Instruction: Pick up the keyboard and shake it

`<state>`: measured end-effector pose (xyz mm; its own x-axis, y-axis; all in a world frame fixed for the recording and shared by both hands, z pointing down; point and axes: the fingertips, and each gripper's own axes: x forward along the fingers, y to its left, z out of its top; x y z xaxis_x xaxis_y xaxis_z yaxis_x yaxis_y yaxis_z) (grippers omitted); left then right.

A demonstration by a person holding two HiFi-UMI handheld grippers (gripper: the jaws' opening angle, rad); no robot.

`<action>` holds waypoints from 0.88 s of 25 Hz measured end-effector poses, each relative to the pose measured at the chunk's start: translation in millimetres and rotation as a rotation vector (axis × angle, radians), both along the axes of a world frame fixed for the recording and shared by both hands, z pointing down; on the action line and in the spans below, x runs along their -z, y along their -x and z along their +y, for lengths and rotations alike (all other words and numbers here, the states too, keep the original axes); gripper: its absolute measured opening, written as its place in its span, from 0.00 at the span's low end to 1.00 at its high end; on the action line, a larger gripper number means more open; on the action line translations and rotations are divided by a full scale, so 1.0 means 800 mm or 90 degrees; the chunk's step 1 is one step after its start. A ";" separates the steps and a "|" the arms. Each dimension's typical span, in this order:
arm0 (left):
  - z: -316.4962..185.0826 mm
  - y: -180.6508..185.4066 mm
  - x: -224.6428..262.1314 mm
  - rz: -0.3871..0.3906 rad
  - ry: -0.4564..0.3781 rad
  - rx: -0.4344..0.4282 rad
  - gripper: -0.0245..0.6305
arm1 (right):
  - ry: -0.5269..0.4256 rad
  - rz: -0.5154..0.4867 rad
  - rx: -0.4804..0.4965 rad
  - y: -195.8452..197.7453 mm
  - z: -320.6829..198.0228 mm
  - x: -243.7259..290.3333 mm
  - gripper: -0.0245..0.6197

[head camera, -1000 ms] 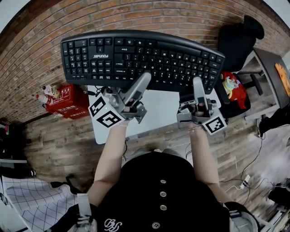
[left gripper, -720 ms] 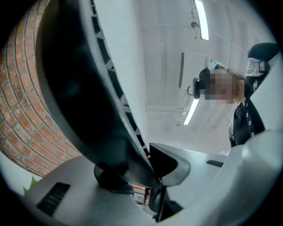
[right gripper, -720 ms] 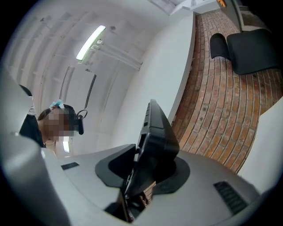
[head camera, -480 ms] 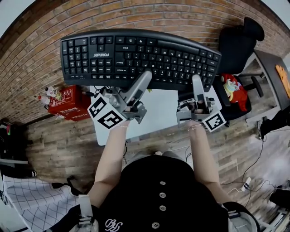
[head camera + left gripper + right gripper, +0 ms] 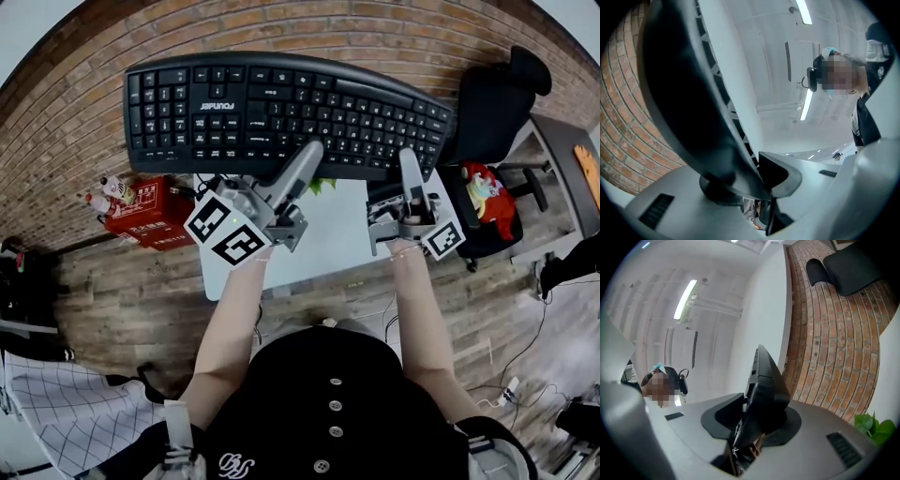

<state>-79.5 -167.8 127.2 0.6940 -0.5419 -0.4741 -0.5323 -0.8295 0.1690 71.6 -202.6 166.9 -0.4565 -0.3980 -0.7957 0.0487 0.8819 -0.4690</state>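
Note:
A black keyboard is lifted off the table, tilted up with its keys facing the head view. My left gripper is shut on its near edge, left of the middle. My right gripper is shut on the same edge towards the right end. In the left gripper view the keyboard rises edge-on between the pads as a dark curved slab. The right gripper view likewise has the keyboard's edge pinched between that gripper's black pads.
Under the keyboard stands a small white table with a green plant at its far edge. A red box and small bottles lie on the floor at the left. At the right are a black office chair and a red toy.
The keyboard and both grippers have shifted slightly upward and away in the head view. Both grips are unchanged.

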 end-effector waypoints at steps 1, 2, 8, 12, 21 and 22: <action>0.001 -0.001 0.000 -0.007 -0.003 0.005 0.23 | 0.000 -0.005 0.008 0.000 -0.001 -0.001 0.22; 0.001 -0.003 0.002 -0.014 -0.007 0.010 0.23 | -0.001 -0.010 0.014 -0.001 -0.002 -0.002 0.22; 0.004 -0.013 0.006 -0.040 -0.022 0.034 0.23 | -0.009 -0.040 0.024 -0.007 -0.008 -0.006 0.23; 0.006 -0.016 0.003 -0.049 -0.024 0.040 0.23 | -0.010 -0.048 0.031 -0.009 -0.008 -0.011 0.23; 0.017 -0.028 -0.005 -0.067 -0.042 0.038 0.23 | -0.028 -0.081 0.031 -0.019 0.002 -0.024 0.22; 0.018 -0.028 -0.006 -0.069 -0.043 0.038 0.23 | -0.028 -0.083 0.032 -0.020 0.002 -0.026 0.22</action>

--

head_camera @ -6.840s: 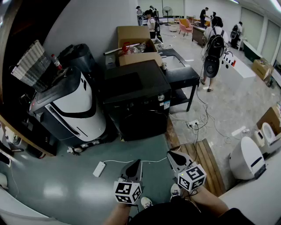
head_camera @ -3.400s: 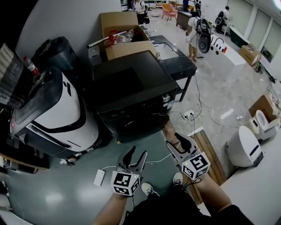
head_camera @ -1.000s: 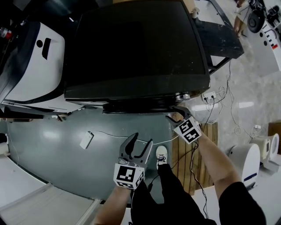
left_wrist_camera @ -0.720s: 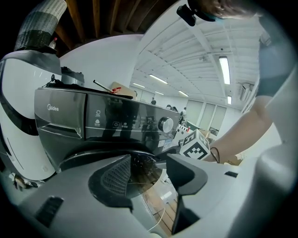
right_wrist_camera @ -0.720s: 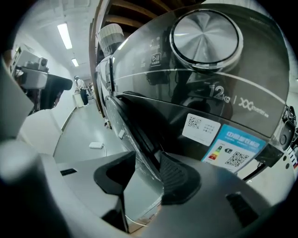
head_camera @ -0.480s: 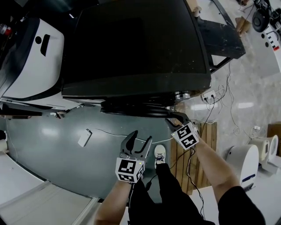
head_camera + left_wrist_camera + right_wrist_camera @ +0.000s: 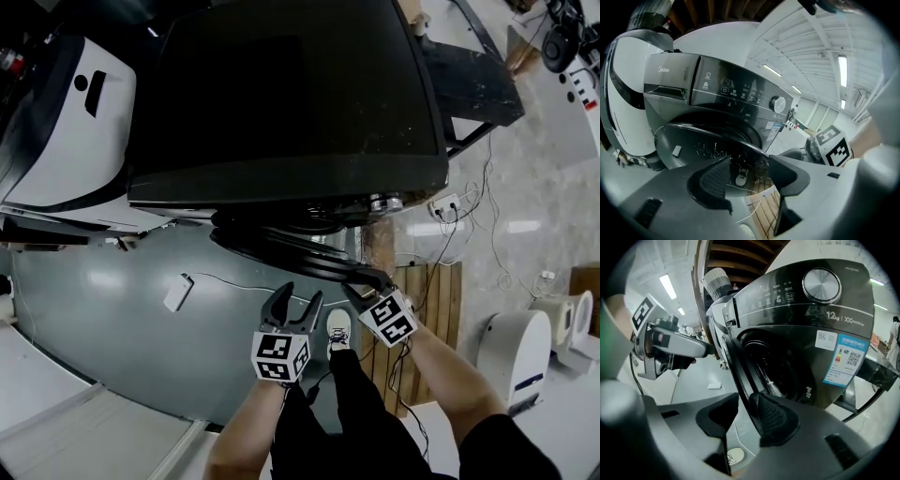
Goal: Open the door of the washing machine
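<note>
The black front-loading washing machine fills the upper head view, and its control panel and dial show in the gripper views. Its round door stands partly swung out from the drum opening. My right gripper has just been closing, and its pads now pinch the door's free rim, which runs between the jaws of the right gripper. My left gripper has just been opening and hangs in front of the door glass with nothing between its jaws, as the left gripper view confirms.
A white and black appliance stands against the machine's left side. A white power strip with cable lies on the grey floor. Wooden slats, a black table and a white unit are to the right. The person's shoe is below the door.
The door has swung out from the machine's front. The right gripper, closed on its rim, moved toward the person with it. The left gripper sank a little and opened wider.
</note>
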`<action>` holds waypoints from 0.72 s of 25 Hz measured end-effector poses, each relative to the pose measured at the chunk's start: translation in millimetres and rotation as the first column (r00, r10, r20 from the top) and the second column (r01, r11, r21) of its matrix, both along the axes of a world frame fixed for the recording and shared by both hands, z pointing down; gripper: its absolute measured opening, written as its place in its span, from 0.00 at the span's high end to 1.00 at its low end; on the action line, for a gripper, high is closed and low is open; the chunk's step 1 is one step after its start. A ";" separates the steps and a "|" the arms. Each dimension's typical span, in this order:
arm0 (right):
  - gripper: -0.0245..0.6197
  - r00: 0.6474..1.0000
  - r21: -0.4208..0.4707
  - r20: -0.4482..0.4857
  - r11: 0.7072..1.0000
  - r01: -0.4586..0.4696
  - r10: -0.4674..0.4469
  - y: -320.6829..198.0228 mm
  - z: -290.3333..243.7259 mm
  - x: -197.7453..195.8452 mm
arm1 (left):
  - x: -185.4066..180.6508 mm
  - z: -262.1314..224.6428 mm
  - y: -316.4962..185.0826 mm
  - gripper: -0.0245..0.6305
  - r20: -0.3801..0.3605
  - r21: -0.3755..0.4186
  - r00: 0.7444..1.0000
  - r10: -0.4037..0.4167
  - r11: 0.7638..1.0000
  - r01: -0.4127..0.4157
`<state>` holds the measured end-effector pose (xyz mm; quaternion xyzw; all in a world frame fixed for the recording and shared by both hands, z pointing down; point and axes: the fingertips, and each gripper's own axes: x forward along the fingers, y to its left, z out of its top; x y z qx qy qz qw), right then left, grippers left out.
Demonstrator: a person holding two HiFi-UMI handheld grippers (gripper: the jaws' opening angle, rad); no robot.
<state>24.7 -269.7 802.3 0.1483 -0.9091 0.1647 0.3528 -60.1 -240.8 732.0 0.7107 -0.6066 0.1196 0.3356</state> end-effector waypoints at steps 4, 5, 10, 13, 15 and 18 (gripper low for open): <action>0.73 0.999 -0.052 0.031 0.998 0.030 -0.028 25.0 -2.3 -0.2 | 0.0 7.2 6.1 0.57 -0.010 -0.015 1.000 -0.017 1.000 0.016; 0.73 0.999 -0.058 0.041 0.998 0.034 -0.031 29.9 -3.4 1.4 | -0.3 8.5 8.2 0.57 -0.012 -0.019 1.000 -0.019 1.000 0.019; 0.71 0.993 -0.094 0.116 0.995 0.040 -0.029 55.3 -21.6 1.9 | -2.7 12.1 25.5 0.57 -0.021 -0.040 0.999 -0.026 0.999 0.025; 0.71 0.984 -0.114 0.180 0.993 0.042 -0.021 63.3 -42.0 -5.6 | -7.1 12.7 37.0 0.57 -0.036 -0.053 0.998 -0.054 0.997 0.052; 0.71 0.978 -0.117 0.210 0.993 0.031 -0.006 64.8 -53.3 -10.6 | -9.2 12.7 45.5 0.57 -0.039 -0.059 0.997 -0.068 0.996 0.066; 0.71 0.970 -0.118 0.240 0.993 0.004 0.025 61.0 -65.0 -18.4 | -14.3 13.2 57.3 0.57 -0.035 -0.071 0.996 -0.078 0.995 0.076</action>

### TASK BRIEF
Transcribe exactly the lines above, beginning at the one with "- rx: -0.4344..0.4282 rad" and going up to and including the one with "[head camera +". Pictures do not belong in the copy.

### RESULT
  - rx: -0.4344..0.4282 rad
  - gripper: -0.0245..0.6305
arm1 (right):
  - ry: -0.5269..0.4256 rad
  - rz: -0.5154..0.4867 rad
  - rx: -0.4804..0.4965 rad
  - y: -195.8452..197.7453 mm
  - z: -320.6829..198.0228 mm
  - x: -243.7259..290.3333 mm
  - gripper: -0.0245..0.6197

[head camera, -1000 ms] 
[left gripper, -720 ms] 
[right gripper, -720 ms] 
[head camera, -480 ms] 
[head camera + left gripper + right gripper, +0 ms] 

The requested output is complete.